[Requirement] Lines to be reproduced exactly: the one that holds "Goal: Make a" and all those after it through the end of the data. Include no others.

**** Given information ****

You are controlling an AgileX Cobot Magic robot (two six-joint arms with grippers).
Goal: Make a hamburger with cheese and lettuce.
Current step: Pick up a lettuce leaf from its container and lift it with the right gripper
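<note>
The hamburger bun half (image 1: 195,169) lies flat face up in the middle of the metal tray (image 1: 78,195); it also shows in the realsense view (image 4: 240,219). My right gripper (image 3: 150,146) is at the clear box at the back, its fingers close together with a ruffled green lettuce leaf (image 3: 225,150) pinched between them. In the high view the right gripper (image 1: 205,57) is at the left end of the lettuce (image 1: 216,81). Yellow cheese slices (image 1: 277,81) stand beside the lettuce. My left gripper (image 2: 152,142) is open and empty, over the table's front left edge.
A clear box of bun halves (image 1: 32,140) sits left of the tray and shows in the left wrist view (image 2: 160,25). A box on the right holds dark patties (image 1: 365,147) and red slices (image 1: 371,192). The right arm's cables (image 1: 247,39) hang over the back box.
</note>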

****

[Your response]
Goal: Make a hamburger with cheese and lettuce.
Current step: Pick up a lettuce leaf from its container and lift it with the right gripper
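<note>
The hamburger bun half (image 1: 195,169) lies flat face up in the middle of the metal tray (image 1: 78,195); it also shows in the realsense view (image 4: 240,219). My right gripper (image 3: 150,146) is at the clear box at the back, its fingers close together with a ruffled green lettuce leaf (image 3: 225,150) pinched between them. In the high view the right gripper (image 1: 205,57) is at the left end of the lettuce (image 1: 216,81). Yellow cheese slices (image 1: 277,81) stand beside the lettuce. My left gripper (image 2: 152,142) is open and empty, over the table's front left edge.
A clear box of bun halves (image 1: 32,140) sits left of the tray and shows in the left wrist view (image 2: 160,25). A box on the right holds dark patties (image 1: 365,147) and red slices (image 1: 371,192). The right arm's cables (image 1: 247,39) hang over the back box.
</note>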

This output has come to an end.